Solving this problem took a couple of weeks. We read online that the cowbird was likely after the sunflower seeds in our mix, and that if we put only safflower seeds in the feeder, she’d lose interest, particularly if we scrubbed off all the oil residue from the sunflower seeds. When time permitted, I did this. Sure enough, the cowbird stopped eating the seeds. But she continued to guard the feeder as her territory anyway.

I tried moving the feeder to our back deck, where we had another hook that we usually used for a hummingbird feeder a little later in the year. The cowbird stayed where she was outside the kitchen window, now jealously keeping all the other birds out of a space where there was no feed of any kind. To our delight, the other birds returned to the feeder in its new location.

We realized only after the fact that they were now where Priscilla could watch them all the time, just outside the sliding door to the deck, rather than at the kitchen window, where she never stood any more. She typically set up in sight of the feeder for the first several hours out of bed each day. She got to the point where she could identify male and female of some 20 different species and even recognize individual birds as they came to feed, such as the three male house finches that, based on their varying coloration, she named Rusty, Red, and Fred.

We sent this report out to the list of people who’d offered to pray for us: Recently we’ve moved our bird feeder around to the deck so we can watch the birds from our dining room.  Sparrows, chickadees, house finches, goldfinches, nuthatches, tufted titmice, blue jays, downy woodpeckers, and (on special mornings) a red-bellied woodpecker crowd happily around the feeder, reminding us of what Jesus said about God’s love and care:  “Do not worry about your life, what you will eat or drink; or about your body, what you will wear. Is not life more than food, and the body more than clothes? Consider the birds of the air; they do not sow or reap or store away in barns, and yet your heavenly Father feeds them. [We’re happy to have a small role in helping with this.]  Are you not much more valuable than they? Can any one of you by worrying add a single hour to your life?” And with a reminder of this right out our window, we go through each day with less worry and more trust.

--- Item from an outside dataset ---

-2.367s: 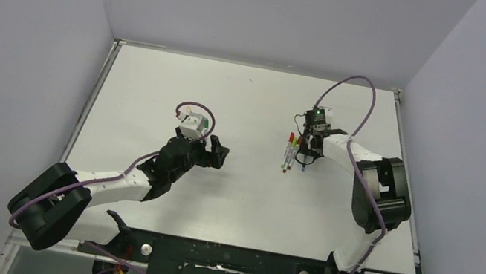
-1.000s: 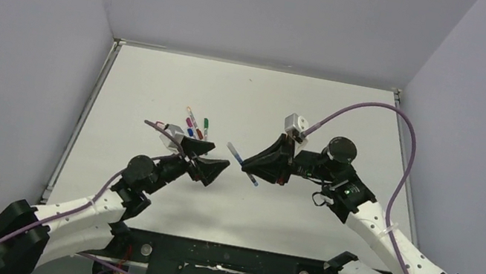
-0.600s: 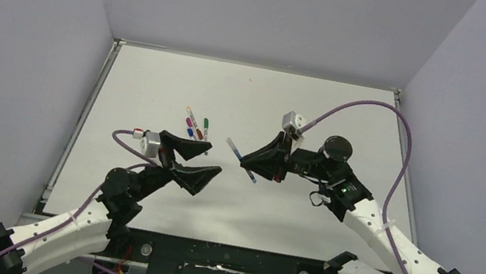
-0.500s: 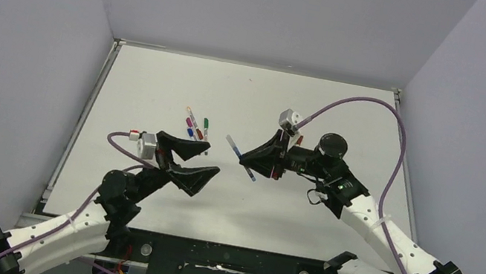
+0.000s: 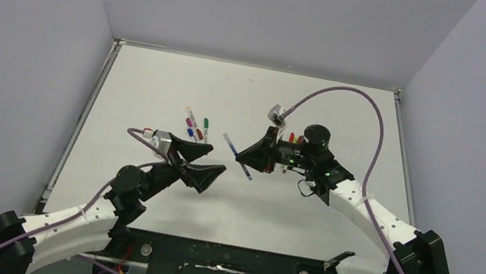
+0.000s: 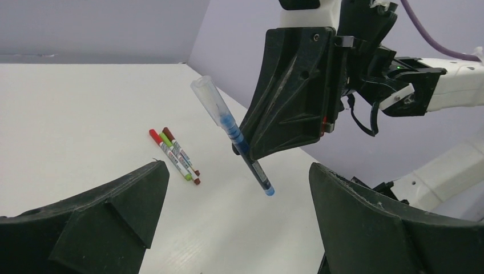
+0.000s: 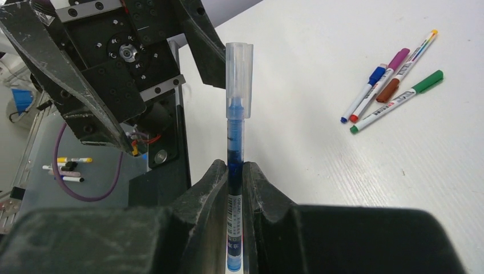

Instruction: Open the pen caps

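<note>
— How do my fingers stand?

— Your left fingers (image 6: 122, 208) are spread as wide as they go and hold nothing. Your right fingers (image 7: 208, 197) are pressed onto a blue pen (image 7: 234, 154), pinching its barrel low down.

— And the bench?

— The white bench (image 5: 159, 84) carries two small lots of pens. The left cluster (image 5: 195, 126) lies beyond your left fingers. It is five pens side by side. Your right wrist view shows blue, purple, brown and green caps on four of them, and a yellow end on the fifth. The right cluster (image 6: 174, 155) lies just beyond your right wrist, partly hidden from above. It is three pens touching one another, capped red, lime and maroon.

— Where's the pen I'm holding?

— In the air over the middle of the bench, between your two arms. It is tilted and touches nothing but your right fingers. Its capped end points up and toward your left fingers, and its blue tail points down at the bench. From your left wrist it shows in the gap between the spread fingers, but farther out and apart from both.

— The cap?

— The clear cap (image 7: 239, 63) is on, seated on the upper end of the pen, with blue showing through its lower part.
</note>
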Controlling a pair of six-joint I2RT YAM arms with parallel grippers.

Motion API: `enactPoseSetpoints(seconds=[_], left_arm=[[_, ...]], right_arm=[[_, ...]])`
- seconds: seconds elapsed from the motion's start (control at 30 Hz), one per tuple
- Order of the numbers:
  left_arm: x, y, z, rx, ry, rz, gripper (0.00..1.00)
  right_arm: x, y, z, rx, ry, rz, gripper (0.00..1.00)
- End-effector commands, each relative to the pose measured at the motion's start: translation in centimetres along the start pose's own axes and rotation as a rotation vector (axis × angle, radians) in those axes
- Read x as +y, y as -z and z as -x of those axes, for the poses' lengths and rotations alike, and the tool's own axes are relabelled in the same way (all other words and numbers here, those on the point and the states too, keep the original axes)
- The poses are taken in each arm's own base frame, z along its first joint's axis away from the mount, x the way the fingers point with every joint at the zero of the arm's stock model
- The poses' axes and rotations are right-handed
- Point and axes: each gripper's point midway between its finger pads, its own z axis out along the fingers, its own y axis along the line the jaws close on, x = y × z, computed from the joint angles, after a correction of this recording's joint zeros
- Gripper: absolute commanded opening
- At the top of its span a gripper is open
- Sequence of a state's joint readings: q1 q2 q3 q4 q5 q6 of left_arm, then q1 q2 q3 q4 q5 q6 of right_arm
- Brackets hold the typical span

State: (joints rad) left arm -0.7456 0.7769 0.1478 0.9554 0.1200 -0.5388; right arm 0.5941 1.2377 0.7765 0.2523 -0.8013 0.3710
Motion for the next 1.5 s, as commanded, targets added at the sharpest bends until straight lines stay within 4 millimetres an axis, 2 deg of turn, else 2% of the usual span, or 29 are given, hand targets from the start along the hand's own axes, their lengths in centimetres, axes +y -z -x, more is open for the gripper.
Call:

Eventually the cowbird realized that she was guarding empty space and moved on.  But we’d always remember Easter 2014 both for the blessed time we’d had with our friends and for her appearance, which got us to move the bird feeder out where Priscilla could enjoy her “little friends” once again.  You’ll hear more about the birds later in this story.  They were a source of both enjoyment and spiritual insight.

Male house finches, like “Rusty” and “Fred” who came to our feeder.